_What you should do:_ A single number is the answer here: the count of lines in the records below in which the word "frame" appears.
┏━━
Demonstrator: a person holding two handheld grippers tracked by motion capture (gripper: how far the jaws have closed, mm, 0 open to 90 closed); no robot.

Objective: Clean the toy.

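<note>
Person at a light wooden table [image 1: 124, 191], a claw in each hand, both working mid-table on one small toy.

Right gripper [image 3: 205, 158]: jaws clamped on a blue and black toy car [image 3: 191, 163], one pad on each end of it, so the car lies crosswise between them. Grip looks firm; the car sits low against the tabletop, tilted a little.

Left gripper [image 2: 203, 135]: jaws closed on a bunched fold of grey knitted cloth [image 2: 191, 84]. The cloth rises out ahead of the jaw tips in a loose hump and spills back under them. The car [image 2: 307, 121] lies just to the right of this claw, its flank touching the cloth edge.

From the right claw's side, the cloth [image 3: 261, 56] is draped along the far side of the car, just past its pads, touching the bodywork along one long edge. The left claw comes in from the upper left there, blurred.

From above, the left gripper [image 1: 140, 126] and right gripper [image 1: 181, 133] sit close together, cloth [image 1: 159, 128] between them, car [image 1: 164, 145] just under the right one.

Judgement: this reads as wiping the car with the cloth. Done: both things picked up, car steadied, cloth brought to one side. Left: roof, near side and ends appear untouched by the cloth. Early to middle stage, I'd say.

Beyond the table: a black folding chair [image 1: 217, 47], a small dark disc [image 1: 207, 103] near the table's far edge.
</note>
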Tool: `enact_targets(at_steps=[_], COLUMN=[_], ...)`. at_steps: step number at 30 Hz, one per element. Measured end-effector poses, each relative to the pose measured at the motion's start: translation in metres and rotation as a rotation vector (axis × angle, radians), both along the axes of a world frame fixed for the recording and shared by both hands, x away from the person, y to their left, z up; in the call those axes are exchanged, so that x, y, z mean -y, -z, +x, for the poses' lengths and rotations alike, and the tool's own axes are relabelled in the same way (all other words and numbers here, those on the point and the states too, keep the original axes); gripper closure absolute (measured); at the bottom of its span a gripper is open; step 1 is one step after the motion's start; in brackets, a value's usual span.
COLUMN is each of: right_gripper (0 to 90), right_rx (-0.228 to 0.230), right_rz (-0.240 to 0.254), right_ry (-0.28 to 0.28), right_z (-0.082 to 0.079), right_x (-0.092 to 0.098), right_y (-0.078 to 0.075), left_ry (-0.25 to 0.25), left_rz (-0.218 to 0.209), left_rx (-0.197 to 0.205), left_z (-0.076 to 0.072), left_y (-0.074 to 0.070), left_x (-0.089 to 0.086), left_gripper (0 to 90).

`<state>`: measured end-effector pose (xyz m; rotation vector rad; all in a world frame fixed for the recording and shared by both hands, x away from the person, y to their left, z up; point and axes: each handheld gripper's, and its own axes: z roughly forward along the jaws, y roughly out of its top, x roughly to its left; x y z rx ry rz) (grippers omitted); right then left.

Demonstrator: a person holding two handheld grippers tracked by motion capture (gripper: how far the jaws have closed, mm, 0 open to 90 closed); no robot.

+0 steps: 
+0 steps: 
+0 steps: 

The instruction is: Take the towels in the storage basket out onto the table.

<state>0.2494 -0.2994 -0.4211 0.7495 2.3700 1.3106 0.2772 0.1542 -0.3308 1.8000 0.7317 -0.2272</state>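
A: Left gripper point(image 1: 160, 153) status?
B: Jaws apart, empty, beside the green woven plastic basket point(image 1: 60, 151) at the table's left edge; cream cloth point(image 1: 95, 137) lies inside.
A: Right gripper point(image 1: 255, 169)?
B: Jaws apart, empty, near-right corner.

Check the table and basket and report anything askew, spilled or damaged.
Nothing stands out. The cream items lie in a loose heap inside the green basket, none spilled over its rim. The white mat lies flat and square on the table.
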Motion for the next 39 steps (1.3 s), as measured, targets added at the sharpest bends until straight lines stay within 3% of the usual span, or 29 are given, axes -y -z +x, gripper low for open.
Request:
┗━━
_Response:_ 2